» PROBLEM: Restate word for word the lines in the listing below, starting at the line containing "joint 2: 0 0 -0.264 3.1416" and ending at the line containing "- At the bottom", both included; leave out the rest.

GIVEN DATA: Begin

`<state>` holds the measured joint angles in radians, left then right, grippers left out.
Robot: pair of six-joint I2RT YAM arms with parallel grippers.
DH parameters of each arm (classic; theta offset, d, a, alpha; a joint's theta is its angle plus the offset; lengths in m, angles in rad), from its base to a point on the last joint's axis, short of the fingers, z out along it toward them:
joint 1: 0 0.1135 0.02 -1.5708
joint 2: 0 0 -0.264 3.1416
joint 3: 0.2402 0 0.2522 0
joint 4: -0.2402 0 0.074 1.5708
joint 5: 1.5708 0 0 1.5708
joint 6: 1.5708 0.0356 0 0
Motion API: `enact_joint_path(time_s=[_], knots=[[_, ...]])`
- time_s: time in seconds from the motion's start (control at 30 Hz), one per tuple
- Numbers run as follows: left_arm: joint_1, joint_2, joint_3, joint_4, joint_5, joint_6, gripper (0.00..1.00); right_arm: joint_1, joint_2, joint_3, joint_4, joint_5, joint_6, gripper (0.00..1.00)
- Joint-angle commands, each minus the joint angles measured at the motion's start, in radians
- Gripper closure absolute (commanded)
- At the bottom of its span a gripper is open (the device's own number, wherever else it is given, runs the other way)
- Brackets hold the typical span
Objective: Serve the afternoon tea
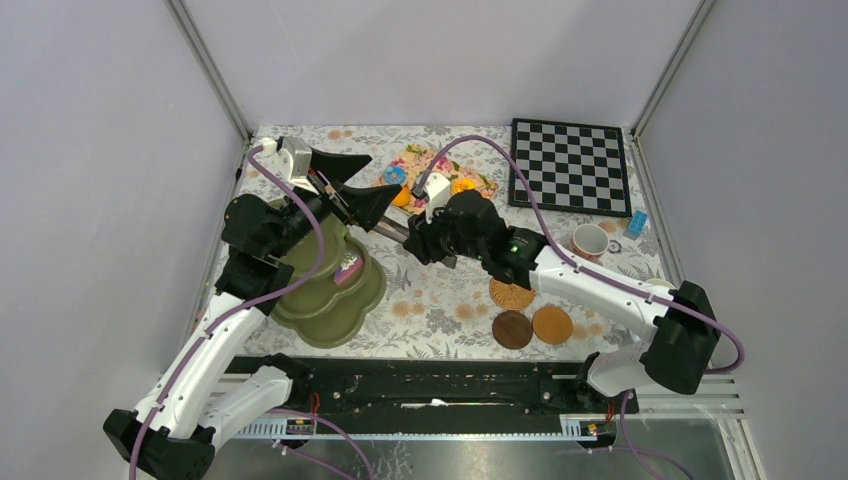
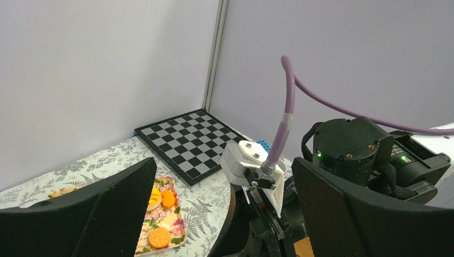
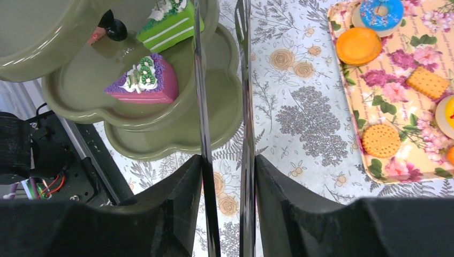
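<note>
The right gripper (image 3: 225, 166) is clamped on the metal tongs (image 3: 201, 107), with one black finger pressing each blade from outside. The blades stand a little apart with nothing between them. In the wrist view they run toward 12 o'clock, and the left blade crosses over the rim of the green stand (image 3: 134, 144).

At 10 o'clock from the gripper a pink wedge of cake (image 3: 142, 83) lies on the tier below the top one. A green slice of cake (image 3: 171, 24) sits at 11 o'clock, beside the stand's centre post. At 2 o'clock is a flowered tray (image 3: 393, 88) on the tablecloth (image 3: 305, 112). It carries a blue doughnut (image 3: 381, 12), an orange disc (image 3: 358, 45), a square biscuit (image 3: 426, 83) and a round biscuit (image 3: 381, 140).

Seen from above, three coasters (image 1: 512, 295) lie together at 4 o'clock from the gripper. A brownish-pink mug (image 1: 590, 240) stands at 3 o'clock and the chessboard (image 1: 570, 165) lies at 2 o'clock. At 10 o'clock the left gripper (image 1: 380, 176) hangs above the stand with its fingers spread wide and nothing between them.
</note>
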<state>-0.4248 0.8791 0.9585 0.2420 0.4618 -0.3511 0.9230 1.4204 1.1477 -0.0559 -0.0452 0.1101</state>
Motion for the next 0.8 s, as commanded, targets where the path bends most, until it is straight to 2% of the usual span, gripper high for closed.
enact_joint_path(time_s=[0.0,0.23,0.47,0.77], knots=[[-0.003,-0.004,0.002,0.059,0.022,-0.010,0.01,0.002,0.022,0.031,0.046,-0.057,0.027,0.56],[-0.005,-0.005,0.003,0.056,0.021,-0.006,0.01,0.006,0.070,0.067,0.046,-0.143,0.052,0.61],[-0.005,-0.007,0.005,0.055,0.022,-0.006,0.01,0.020,0.086,0.084,0.046,-0.142,0.051,0.63],[-0.006,-0.007,0.005,0.052,0.023,-0.005,0.01,0.020,0.041,0.059,0.045,0.012,0.067,0.56]])
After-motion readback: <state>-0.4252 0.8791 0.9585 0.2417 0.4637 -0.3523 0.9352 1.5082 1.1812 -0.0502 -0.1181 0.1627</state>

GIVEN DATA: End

» WRITTEN RESPONSE:
joint 2: 0 0 -0.264 3.1416
joint 3: 0.2402 0 0.2522 0
joint 4: -0.2402 0 0.074 1.5708
joint 5: 1.5708 0 0 1.5708
joint 6: 1.5708 0.0356 0 0
Motion API: `enact_joint_path(time_s=[_], knots=[[_, ...]])`
- time_s: time in seconds from the motion's start (control at 30 Hz), one per tuple
- Numbers run as follows: left_arm: joint_1, joint_2, joint_3, joint_4, joint_5, joint_6, gripper (0.00..1.00); right_arm: joint_1, joint_2, joint_3, joint_4, joint_5, joint_6, gripper (0.00..1.00)
- Joint-angle commands, each minus the joint angles measured at the motion's start, in radians
- Gripper closure absolute (commanded)
- At the bottom of its span a gripper is open (the device's own number, wherever else it is given, runs the other way)

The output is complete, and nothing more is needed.